Reputation: 472
In general my makefile works. Since people will ask, here it is for reference:
HEADERS = *.h
OBJS = *.o
MYFORWARDS = *.c
WARNS = -Wall
CC = gcc
CFLAGS = -mwindows -Wall
LDFLAGS = -mwindows -lkernel32 -luser32
all : my.exe
my.exe : ${OBJS}
${CC} -o "$@" ${OBJS} ${LDFLAGS}
%.o : %.c ${HEADERS}
${CC} ${CFLAGS} -c $< -o $@
I like the *.o
and *.c
so i dont have to edit the makefile each time a .c is added.
Make generally works backwards: For each target look if one of its sources changed, if so rebuild.

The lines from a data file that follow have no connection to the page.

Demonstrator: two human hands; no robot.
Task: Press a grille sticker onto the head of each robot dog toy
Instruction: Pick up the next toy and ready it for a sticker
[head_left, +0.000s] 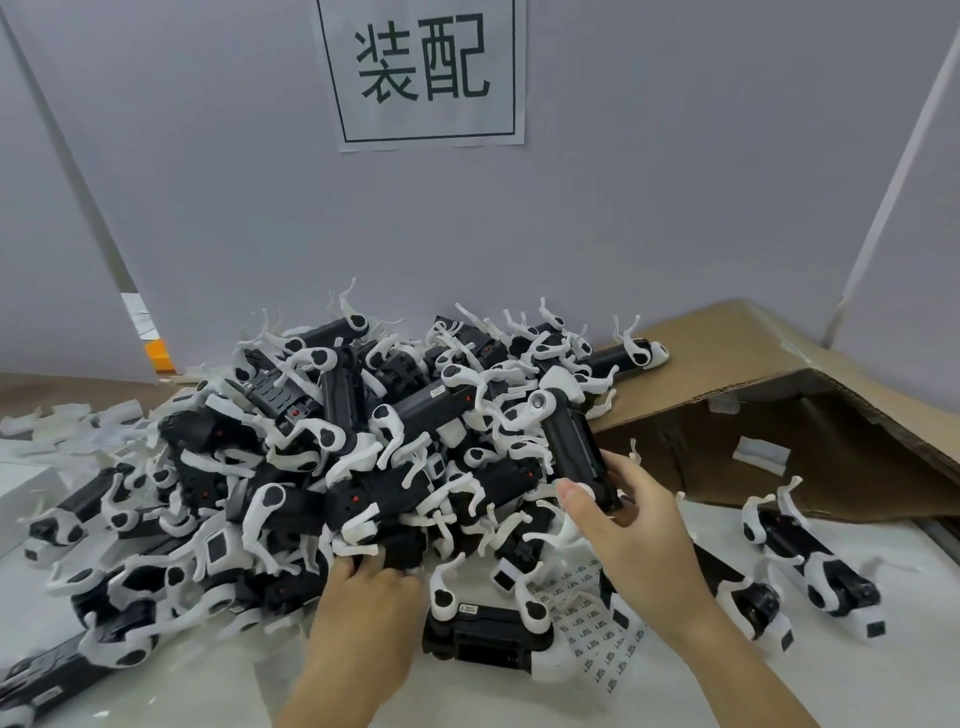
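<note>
A big heap of black-and-white robot dog toys (363, 447) covers the middle of the white table. My right hand (628, 525) grips the lower end of one black dog body (571, 447) that leans up out of the heap's right side. My left hand (369, 587) reaches into the front of the heap, its fingertips tucked under a black toy, so what they hold is hidden. A sheet of small grille stickers (592, 618) lies flat on the table under my right wrist. Another dog toy (488, 634) lies on its back just in front of me.
A brown cardboard box (779, 384) lies tipped on its side at the right. Two separate dog toys (810, 551) lie on the table in front of it. Peeled backing scraps (67, 421) litter the far left. A white partition with a printed sign (423, 73) closes the back.
</note>
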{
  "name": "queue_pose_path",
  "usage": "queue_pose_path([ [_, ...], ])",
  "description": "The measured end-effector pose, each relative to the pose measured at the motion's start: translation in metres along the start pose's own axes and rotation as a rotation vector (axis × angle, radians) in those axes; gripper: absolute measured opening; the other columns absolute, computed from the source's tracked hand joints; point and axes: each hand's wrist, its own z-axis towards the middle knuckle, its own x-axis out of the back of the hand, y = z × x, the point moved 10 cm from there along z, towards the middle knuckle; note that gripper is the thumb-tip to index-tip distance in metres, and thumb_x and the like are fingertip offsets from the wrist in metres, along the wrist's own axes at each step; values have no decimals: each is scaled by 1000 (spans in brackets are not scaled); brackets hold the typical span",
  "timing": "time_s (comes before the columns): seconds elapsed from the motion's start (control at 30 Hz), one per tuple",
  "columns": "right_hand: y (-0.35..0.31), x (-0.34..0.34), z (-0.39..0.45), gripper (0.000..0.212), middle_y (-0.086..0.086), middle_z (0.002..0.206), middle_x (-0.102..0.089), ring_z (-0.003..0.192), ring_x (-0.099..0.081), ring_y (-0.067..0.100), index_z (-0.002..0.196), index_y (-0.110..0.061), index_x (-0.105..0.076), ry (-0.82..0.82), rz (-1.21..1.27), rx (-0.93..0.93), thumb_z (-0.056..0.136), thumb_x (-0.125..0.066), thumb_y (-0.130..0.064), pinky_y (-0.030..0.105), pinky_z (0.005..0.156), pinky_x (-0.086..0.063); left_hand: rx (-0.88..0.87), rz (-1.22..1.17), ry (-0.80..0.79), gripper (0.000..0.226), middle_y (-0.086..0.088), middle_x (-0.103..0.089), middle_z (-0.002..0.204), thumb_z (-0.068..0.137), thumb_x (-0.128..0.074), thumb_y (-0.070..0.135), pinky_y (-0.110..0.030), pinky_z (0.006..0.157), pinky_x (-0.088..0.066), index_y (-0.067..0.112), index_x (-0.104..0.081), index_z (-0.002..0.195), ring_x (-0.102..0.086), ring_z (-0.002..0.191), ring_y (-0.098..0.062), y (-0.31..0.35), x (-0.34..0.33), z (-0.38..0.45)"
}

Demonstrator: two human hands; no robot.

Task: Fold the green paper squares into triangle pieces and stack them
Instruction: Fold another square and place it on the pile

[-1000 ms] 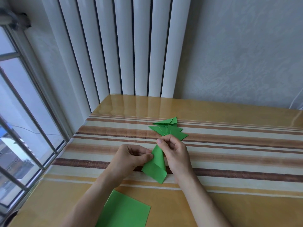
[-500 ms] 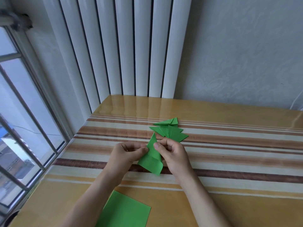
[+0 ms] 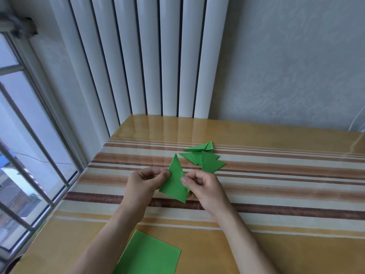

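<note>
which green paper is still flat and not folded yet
The flat green sheet at the near table edge, between the forearms. The held piece and the far pile are folded triangles.

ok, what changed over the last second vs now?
The folded green paper turned in the hands: its tip swung from under the right hand up and left, now pointing away from the person, flat as a narrow triangle. The left hand and right hand kept pinching its side edges. The pile of triangles and flat green sheet stayed put.
</note>
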Motion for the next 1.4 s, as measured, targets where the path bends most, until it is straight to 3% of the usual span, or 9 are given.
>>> queue_pose_path([
  [0.2,0,2,1,8,12,91,-78,83,-75,21,97,-9,-76,9,-7,0,100,-69,-13,34,70,-62,42,-18,31,6,-20,-79,95,89,-77,8,-50,97,-59,4,-80,93,-74,99,-39,-5,3,0],
  [0.3,-2,-2,0,8,11,88,-76,80,-72,15,95,-9,-75,-15,-21,-1,100,-69,-10,27,67,-59,76,5,1,6,-16,-78,93,91,-78,15,-53,85,-56,10,-80,93,-72,94,-43,-10,2,2],
  [0.47,-8,-10,-4,13,-5,77,-66,73,-59,7,86,-16,-73,-96,-241,48,97,-69,-15,27,68,-50,94,33,-97,17,0,-68,70,94,-75,25,-31,55,-54,7,-73,93,-66,61,-15,-6,-14,-7],
  [0.67,-10,2,-3,14,-9,79,-65,79,-59,7,87,-18,-71,11,-168,35,99,-68,-25,27,76,-46,44,7,-50,17,-3,-65,73,91,-77,24,-30,69,-53,9,-73,83,-56,66,-13,-3,-3,0],
  [0.87,-4,23,-3,21,11,95,-77,89,-72,33,93,-16,-77,181,171,-21,91,-79,-37,40,82,-52,33,116,-119,16,-12,-71,75,96,-73,20,-34,70,-53,6,-77,88,-60,72,-17,-5,-11,-3],
  [0.97,-2,27,-5,15,9,103,-79,93,-73,23,101,-13,-79,224,325,-50,92,-80,-24,34,86,-55,-34,259,-199,12,-16,-74,78,95,-74,14,-39,78,-59,10,-78,85,-67,72,-18,0,-22,-5],
  [1.07,-4,26,-5,15,9,106,-80,95,-75,19,105,-11,-79,210,327,-56,92,-78,-19,27,81,-58,-70,414,-307,11,-8,-74,76,94,-75,16,-32,70,-57,11,-75,84,-65,68,-16,0,-34,-10],
  [1.2,-7,12,-5,11,9,95,-79,89,-74,20,99,-14,-77,120,170,-36,91,-80,-22,37,84,-58,-88,397,-313,16,0,-66,69,95,-75,20,-23,63,-47,10,-74,82,-57,64,-10,3,-37,-14],
  [1.4,-6,4,-3,25,4,100,-80,86,-76,15,119,-9,-69,70,183,-28,95,-74,-5,24,68,-58,39,214,-218,16,-12,-74,81,95,-75,22,-35,73,-53,7,-77,89,-65,72,-19,-5,-25,-8],
])
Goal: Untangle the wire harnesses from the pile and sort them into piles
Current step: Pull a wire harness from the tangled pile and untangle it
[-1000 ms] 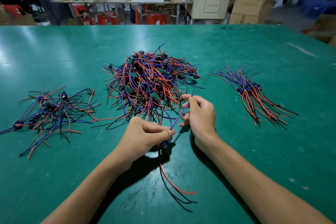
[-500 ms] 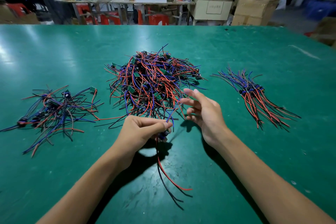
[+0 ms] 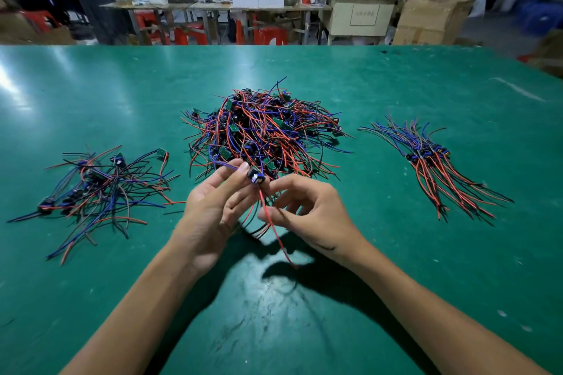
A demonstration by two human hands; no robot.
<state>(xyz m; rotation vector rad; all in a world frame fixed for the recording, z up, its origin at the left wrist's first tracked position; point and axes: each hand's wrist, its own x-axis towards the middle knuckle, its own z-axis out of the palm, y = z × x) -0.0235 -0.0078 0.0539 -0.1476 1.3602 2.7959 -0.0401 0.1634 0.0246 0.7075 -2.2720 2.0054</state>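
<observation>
Our left hand (image 3: 213, 210) pinches one red-and-blue wire harness (image 3: 255, 177), our right hand (image 3: 307, 213) grips its red lead; next we judge which sorted pile it joins.

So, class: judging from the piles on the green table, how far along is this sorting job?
Done: a loose pile on the left and a neat bundle on the right. In hand: one harness, held by the left hand and right hand. Left: the big tangled pile, still the largest.

Single head-worn wide-angle view, facing forward and down, close over green table (image 3: 396, 268)
</observation>
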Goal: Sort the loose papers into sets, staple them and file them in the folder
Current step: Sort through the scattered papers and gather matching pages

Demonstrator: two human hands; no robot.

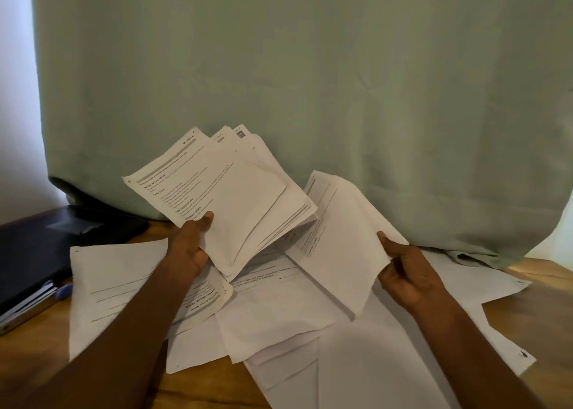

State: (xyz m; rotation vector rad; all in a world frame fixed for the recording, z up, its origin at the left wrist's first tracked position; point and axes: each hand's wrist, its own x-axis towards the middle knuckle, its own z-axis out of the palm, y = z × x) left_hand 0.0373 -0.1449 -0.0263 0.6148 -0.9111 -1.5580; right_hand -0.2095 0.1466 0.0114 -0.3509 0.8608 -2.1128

I dont want to change that since it's the whole point of make, however there's an exception.
The problem is, that when i create a new .c file then there exists no .o file yet and thus (make working backwards from the .o's) it does not even realize that there is a new .c.
What i have done up to now is each time i create a new .c i manually create the new .o file.
Is there a better way? Thanks in advance.
Upvotes: 3
Views: 60
Reputation: 58352
A common approach is to list out your object files, instead of relying on wildcards.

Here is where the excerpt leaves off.